You may be familiar with the terms Enduring Power of Attorney and Enduring Guardianship, but do you know the key difference between the two and how they may protect you as you age?
It is always best to be prepared for the unexpected as you never know what is around the corner.
Therefore, we thought it would be helpful to share some insight and help you understand both Enduring Power of Attorney and Guardianship.
This also differs slightly state by state in Australia, so we’ve provided you with some specific information per state too below.
What is an Enduring Power of Attorney (EPOA)?
Enduring Power of Attorney is a legal document that enables an appointed individual to make decisions financially, on behalf of someone who no longer has the capacity to do so. This includes making decisions relating to their bank account, bills and/or property.
There are many benefits associated with having an Enduring Power of Attorney, one of which is that it will continue to operate even if you may lose full legal capacity. Which will ensure that your wishes and requests are honoured. The person you list in your document will then be your EPOA.
What is the difference between a General Power of Attorney and an Enduring Power of Attorney?
Unlike a General Power of Attorney, an Enduring Power of Attorney continues regardless of whether the person has lost capacity.
Who can be my Enduring Power of Attorney?
You can select anyone to be your Enduring Power of Attorney if they are over the age of 18 years old and are not receiving payment from you for any personal services.
What is Enduring Guardianship?
Enduring Guardianship is also a legal document similar to the Enduring Power of Attorney however this document allows you to nominate someone to make medical decisions on your behalf. This person will then be your Enduring Guardian.

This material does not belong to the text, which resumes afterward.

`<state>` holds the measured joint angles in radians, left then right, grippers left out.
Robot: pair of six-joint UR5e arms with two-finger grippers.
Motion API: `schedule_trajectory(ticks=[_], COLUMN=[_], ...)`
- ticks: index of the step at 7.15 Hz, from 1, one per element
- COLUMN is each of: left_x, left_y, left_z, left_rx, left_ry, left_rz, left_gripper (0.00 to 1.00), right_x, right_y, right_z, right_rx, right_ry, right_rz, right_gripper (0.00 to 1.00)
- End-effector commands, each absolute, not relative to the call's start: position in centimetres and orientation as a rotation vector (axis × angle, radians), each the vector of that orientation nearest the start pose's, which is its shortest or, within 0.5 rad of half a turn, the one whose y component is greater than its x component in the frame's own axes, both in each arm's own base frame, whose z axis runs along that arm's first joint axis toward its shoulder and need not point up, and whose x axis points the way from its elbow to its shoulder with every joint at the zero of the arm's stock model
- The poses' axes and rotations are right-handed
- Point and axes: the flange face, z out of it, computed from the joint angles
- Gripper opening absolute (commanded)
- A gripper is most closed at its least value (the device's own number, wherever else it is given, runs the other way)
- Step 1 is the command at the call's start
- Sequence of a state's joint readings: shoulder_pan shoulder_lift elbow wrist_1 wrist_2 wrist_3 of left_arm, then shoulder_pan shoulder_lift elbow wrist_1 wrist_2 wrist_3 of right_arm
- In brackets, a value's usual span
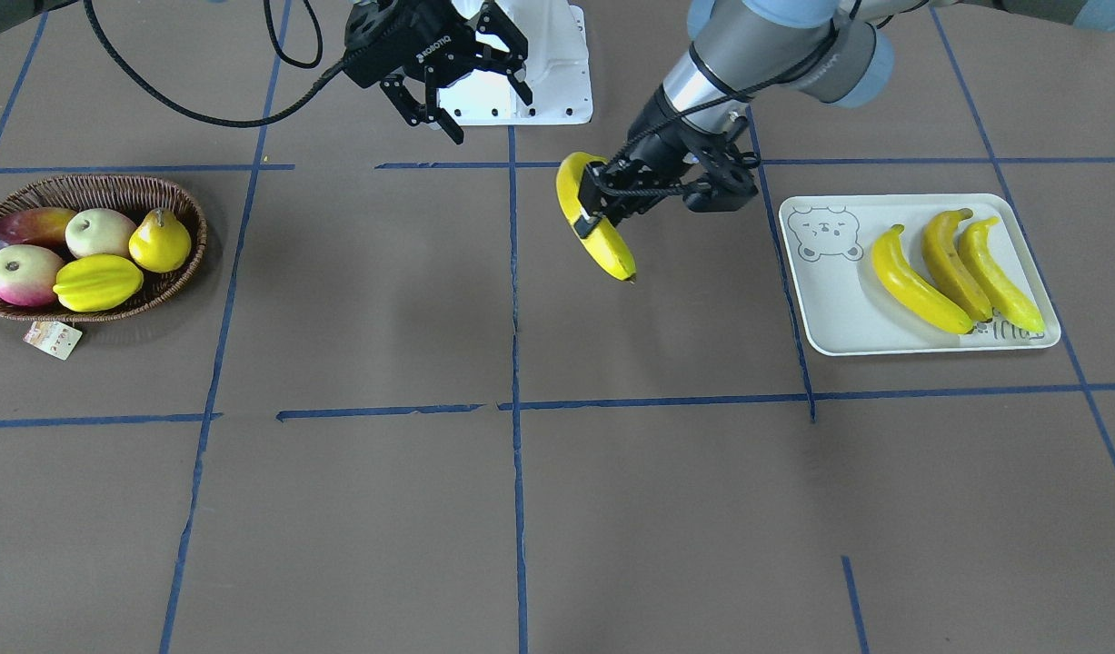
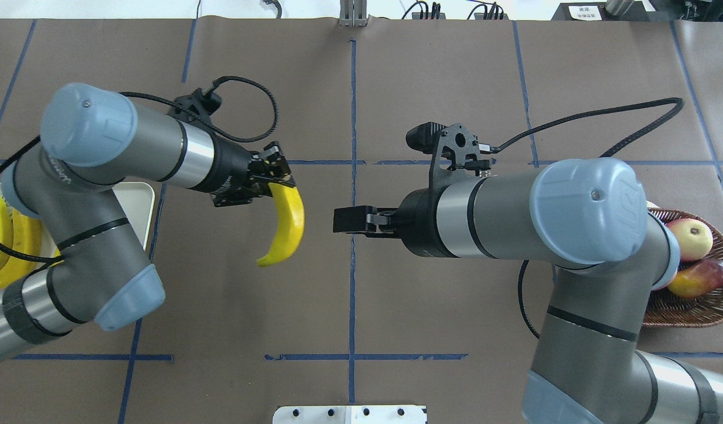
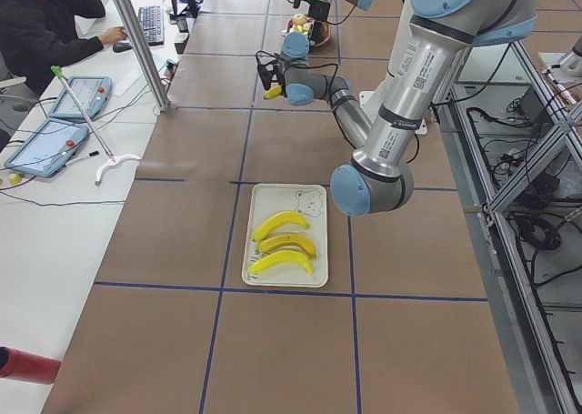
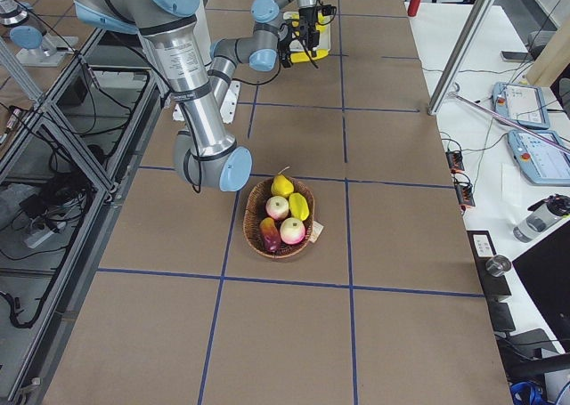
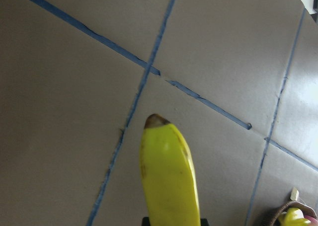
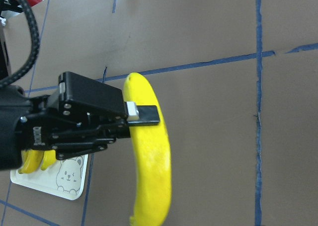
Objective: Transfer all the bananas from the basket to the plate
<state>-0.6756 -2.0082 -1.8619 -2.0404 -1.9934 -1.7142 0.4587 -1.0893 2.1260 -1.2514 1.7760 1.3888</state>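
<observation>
Left end effector (image 1: 595,216) clamped across upper half of fourth banana (image 1: 613,254), held above table (image 1: 357,509) just beside plate (image 1: 825,313), basket side. Grip near one end leaves long tail free to lay down first, I judge. Three bananas (image 1: 920,283) packed side by side on plate, leaving room by bear face (image 1: 825,234). Basket (image 1: 186,245) well apart from plate, no bananas in it. Right end effector (image 1: 480,104) spread wide, empty; "ROBOTIQ" readable on it. Plate lettering mostly hidden by bananas; basket tag (image 1: 53,339) unreadable.

A robotics lab — tape-gridded table (image 3: 164,359), aluminium post (image 3: 138,43), operator (image 3: 41,27) beside teach pendants (image 3: 41,147)
</observation>
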Motion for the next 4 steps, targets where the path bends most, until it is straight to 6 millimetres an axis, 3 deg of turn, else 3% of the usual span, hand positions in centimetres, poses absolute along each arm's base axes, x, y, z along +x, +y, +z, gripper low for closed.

The benefit of this document is that although the nominee can make medical decisions, they cannot make any changes to any health care instructions in your will.

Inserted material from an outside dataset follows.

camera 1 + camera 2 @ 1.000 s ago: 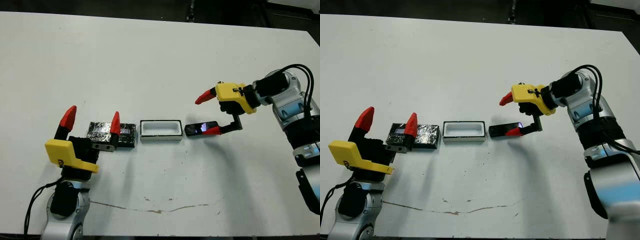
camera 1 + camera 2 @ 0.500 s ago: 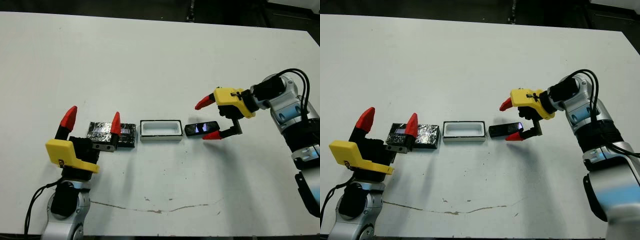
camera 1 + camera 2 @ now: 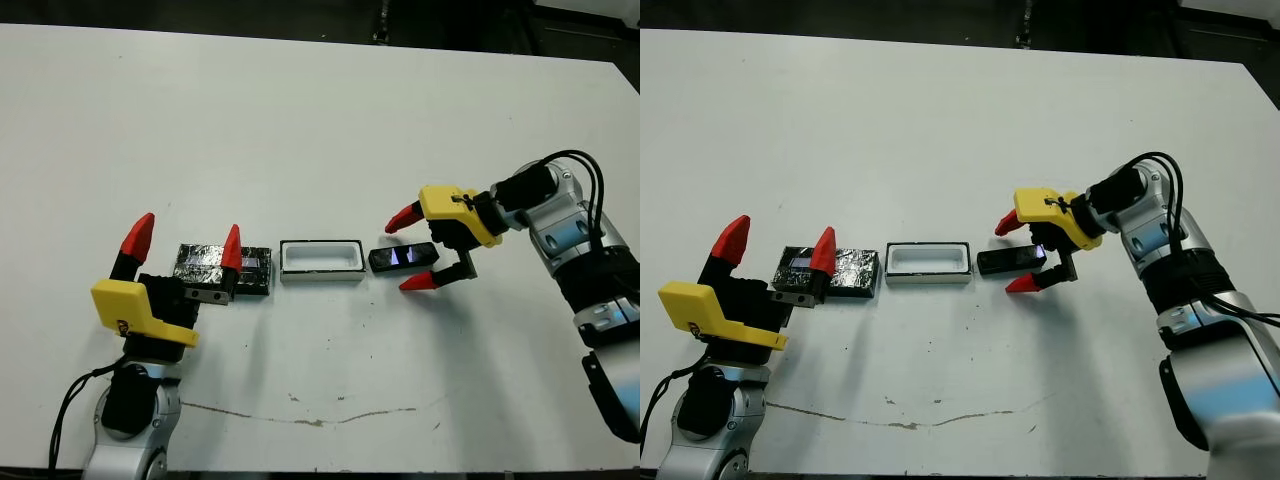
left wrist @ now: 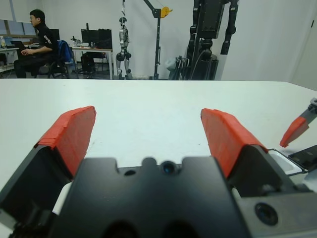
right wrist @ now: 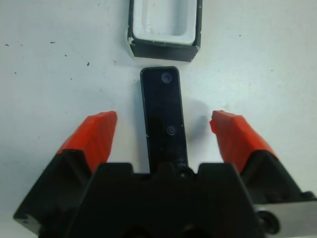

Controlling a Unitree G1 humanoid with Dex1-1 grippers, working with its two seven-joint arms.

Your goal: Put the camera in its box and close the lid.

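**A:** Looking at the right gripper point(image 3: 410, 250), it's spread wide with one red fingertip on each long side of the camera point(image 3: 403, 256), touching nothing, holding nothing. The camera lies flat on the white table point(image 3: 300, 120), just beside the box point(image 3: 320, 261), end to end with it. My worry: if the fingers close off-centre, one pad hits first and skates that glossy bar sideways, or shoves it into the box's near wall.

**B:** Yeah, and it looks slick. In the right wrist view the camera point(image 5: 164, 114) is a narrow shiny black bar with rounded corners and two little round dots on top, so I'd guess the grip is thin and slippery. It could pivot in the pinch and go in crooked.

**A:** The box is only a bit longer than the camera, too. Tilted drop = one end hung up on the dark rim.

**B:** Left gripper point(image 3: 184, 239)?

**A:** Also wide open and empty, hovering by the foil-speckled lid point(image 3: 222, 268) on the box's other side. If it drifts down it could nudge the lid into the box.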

According to the Enduring Guardianship Regulation 2016, they may also be able to make decisions relating to whether you go into assisted living facilities.
What is the difference between the two?
Although both the Enduring Power of Attorney and Enduring Guardianship are legal documents that nominate someone to make decisions on your behalf they differ greatly.
The Enduring Power of Attorney for example only covers financial decisions and not those relating to your medical decisions.
However, the Enduring Guardianship document only covers decisions related to your medical matters and not your financial decisions
Can I appoint the same person to be both my Enduring Power of Attorney and Enduring Guardian?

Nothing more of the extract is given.